O debate sobre a redução da jornada de trabalho não é exclusividade do Brasil. México, Chile e Colômbia também estão em diferentes estágios de reformas para diminuir a carga horária dos trabalhadores. A Colômbia foi a primeira a aprovar a mudança, em 2021, reduzindo o limite de 48 para 42 horas semanais. A transição começou em julho de 2023, com cortes anuais, e o último estágio, para 42 horas, ocorre em julho próximo. A escala 6×1 continua permitida no país, conforme acordo entre empregados e empregadores.
O Chile aprovou a Lei das 40 Horas em 2023. A redução começou em 2024, com 44 horas, e em abril passado caiu para 42 horas. A meta final de 40 horas será atingida em abril de 2028. No fim da transição, a jornada semanal poderá ser distribuída em no mínimo 4 e no máximo 6 dias, desde que não ultrapasse 10 horas por dia, permitindo tanto um fim de semana de três dias quanto a escala 6×1.
O México promulgou sua emenda constitucional no Dia do Trabalhador, reduzindo o limite de 48 para 40 horas semanais. A transição começa em 1º de janeiro de 2027, com 46 horas, e a cada ano o teto cai 2 horas, até chegar a 40 horas em 2030. A proposta de garantir ao menos dois dias de folga não foi aprovada no Congresso, e a escala de 6 dias de trabalho segue permitida.
Efeitos no bem-estar
Para Sonia Gontero, especialista da Organização Internacional do Trabalho (OIT), há um movimento na América Latina para reduzir os limites máximos de jornada, ligado à qualidade de vida e à conciliação entre trabalho e vida pessoal. Ela afirma que as reformas refletem maior atenção aos efeitos sobre o bem-estar, a saúde mental e a produtividade. A limitação do tempo de trabalho está na origem dos direitos trabalhistas, remontando ao século XIX. A OIT, criada em 1919, definiu a jornada de 48 horas semanais como padrão em sua primeira Convenção.

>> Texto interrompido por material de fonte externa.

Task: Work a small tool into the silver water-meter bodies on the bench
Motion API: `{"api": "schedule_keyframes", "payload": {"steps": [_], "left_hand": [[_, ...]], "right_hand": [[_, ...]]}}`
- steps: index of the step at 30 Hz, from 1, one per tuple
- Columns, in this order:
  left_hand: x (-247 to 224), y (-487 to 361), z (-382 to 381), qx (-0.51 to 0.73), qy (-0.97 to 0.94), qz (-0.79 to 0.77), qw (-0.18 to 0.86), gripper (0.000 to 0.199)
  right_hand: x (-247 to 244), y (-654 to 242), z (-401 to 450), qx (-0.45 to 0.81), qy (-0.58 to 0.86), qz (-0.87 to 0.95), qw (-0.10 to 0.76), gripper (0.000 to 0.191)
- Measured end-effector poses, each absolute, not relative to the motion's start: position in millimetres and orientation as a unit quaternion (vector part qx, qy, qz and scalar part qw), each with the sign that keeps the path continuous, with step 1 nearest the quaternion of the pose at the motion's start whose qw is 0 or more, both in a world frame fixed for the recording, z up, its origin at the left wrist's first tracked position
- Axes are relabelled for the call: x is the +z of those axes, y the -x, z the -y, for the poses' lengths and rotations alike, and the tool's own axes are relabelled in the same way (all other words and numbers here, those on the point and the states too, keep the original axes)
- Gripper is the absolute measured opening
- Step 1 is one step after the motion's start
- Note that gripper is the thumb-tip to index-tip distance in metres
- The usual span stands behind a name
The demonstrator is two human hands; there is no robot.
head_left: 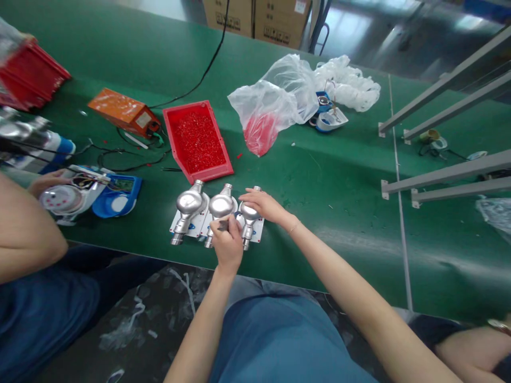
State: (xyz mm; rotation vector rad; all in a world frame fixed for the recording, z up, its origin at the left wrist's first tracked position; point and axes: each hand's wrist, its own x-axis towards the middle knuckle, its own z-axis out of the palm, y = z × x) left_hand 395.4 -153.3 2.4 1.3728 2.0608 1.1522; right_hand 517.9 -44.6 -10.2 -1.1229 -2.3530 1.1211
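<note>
Three silver metal bodies, each a round dome with pipe stubs at both ends, stand side by side on white plates near the table's front edge: a left one (189, 203), a middle one (220, 205) and a right one (249, 213). My left hand (228, 244) is closed around a small dark grey object (222, 226) over the lower part of the middle body; its kind is unclear. My right hand (263, 204) lies with fingers stretched across the top of the right body, hiding part of it.
Beyond the bodies sits a red bin (199, 141) of small red pieces. A clear plastic bag (275, 101) with red contents lies right of it. An orange box (123, 113) with cables is farther left. A co-worker's hand (48, 183) holds a white-and-blue device (64, 199). Metal posts (447, 175) rise at right.
</note>
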Motion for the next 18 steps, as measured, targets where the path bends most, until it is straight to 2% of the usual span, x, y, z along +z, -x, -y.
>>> {"api": "schedule_keyframes", "payload": {"steps": [2,5,8,13,18], "left_hand": [[5,-415,161,0.425,-0.513,-0.713,0.219,0.018],[-6,-443,166,0.374,-0.554,-0.705,0.238,0.018],[-19,-456,166,0.378,-0.546,-0.713,0.224,0.019],[-26,-460,163,0.329,-0.569,-0.732,0.178,0.022],[-24,-462,160,0.337,-0.555,-0.741,0.172,0.022]], "right_hand": [[-11,-520,39,0.397,0.386,0.819,0.155,0.029],[-11,-522,31,0.414,0.407,0.805,0.12,0.026],[-11,-523,26,0.433,0.428,0.788,0.093,0.027],[-13,-524,24,0.446,0.443,0.771,0.101,0.027],[-10,-525,26,0.45,0.451,0.765,0.096,0.026]]}}
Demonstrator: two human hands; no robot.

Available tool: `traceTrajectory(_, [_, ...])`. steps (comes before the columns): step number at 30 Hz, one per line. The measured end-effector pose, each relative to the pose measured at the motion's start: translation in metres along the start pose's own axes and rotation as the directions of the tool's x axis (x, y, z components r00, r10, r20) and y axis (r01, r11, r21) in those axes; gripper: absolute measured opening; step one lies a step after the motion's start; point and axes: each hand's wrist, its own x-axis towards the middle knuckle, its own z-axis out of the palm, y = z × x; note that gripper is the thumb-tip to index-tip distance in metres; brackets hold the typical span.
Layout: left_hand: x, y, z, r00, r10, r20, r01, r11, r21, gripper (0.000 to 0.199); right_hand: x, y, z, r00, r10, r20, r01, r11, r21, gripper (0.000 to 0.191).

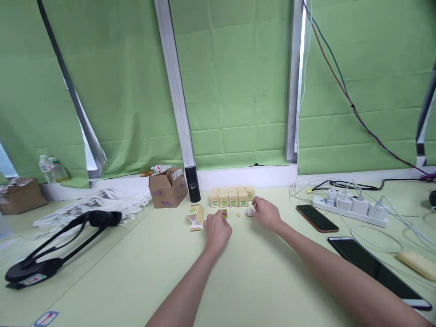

Antes do movimento recente, a jornada de 48 horas predominava na América Latina. O Brasil já estava à frente com a Constituição de 1988, que reduziu o limite para 44 horas. As reformas de México, Chile e Colômbia aproximam a região do padrão da OIT, que vigora em países desenvolvidos. Sonia alerta que a redução ocorre em economias com alta informalidade, desigualdade e heterogeneidade produtiva.
O economista chileno David Bravo defende que, devido à informalidade, os países deveriam focar em políticas de formalização. Ele questiona o objetivo de ter direitos que não se cumprem na prática. A OIT recomenda uma transição gradual, levando em conta as condições econômicas e sociais de cada país. No Brasil, a proposta de emenda à Constituição (PEC) que determina o fim da escala 6×1 prevê uma implementação acelerada, com transição de no máximo 14 meses, diferentemente dos pares latino-americanos. A consultora Tatiana Carmona, da EY, destaca que a transição gradual é importante para que as empresas possam se reorganizar e melhorar a eficiência.